Still enraged at Midun, Kacak hires an assassin to kill him. When the attempt fails, the assassin and Midun are arrested and sent to prison. While in prison, Midun is tortured until he earns a reputation for being a good fighter. He also meets Halimah, who lives with her stepfather, after returning her diamond necklace. After he is released from prison, Midun takes Halimah to find her father in Bogor.

After living with them for two months, Midun attempts to go to Batavia to find work, and leaves Halimah with her father in Bogor. Along the way, he meets the Arab Indonesian Syekh Abdullah, who lends him money; after refusing to pay the high interest or let Abudullah marry Halimah, Midun is arrested. After his release, he saves a Dutch youth being attacked in Pasar Baru. For saving the boy, Midun is granted a job at the police station by the boy's father, the hoofdcommissaris (head commissioner). He then becomes confident enough to go to Bogor to marry Halimah, and takes her to live with him in Batavia.

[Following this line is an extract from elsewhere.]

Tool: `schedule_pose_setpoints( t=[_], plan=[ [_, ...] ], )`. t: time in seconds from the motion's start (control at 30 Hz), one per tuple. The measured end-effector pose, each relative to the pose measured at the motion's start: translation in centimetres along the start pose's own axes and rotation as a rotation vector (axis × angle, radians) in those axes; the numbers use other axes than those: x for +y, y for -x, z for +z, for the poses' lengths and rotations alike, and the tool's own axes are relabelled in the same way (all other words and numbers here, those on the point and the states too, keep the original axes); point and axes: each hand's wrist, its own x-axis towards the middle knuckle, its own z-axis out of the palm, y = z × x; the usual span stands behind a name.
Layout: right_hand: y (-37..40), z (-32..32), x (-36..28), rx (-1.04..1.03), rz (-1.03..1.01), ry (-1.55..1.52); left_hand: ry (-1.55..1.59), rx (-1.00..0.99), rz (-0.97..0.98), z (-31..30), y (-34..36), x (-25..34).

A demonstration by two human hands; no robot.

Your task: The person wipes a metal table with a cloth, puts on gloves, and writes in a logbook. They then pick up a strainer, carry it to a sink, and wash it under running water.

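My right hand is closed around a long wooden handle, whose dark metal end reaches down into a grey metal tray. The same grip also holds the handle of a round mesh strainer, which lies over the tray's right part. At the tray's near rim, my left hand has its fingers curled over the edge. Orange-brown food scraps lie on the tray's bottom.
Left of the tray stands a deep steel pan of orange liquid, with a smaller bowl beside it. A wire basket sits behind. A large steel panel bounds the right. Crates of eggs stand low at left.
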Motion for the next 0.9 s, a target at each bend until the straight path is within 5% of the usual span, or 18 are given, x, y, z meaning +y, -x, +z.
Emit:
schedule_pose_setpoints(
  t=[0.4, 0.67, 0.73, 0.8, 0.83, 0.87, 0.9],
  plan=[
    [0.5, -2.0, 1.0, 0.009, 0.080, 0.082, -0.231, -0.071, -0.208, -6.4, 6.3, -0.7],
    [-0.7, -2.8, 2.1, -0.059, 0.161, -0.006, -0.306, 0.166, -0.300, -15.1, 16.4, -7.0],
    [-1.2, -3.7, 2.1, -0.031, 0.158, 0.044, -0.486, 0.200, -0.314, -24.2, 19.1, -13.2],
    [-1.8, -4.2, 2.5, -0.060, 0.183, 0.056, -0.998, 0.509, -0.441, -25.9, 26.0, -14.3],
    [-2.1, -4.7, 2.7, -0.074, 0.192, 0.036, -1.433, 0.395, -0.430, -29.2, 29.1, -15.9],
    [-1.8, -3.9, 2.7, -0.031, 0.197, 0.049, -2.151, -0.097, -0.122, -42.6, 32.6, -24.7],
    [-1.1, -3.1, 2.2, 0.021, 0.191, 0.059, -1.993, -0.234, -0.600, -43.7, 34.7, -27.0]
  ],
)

Midun is later stationed in Padang upon request to the commissioner, after hearing that his father had died. People in his village are very happy to learn that Midun is appointed as Asisten Demang (district head assistant), except for Kacak, who turned pale and nervous when congratulating Midun. Kacak is arrested for embezzlement, and Midun lives happily ever after.

==Themes==
Sengsara Membawa Nikmat focuses mainly on the story of Midun, taking a realistic view. Unlike the earlier novel Muda Teruna by Muhammad Kasim, part of the story takes place outside of Sumatra.

C. W. Watson notes that Sengsara Membawa Nikmat, similar to Marah Roesli's novel Sitti Nurbaya, reflects Balai Pustaka's "antitraditional stance", which in his opinion required the support of progressive ideas and the condemnation of conservative traditionalism. He points to the two-page passage in the novel where Midun discusses the traditional witch doctors (dukun) with Halimah, indicating that women who go to the dukun for help saving their marriages actually end up destroying them with the extra costs; other acts condemned include the traditional love potions and possible vengeful actions of the dukun. This theme is later continued in Sati's novel Syair Rosina.

Dutch critic of Indonesian literature A. Teeuw notes that the novel's theme is not exclusively Minangkabau, as it is about the conflict between an evil and a good youth, with the good eventually winning.

==Release==
Sengsara Membawa Nikmat was originally published by Balai Pustaka in 1929. It was adapted into a sinetron (Indonesian soap opera) in 1991. The adaptation was directed by Agus Wijoyono and starred W.D. Mochtar, Septian Dwi Cahyo, and Sandy Nayoan.

Teeuw considers it Sati's most interesting work. He writes that it is capable of immersing the reader in the Minangkabau village life, with its everyday events and natural human reactions.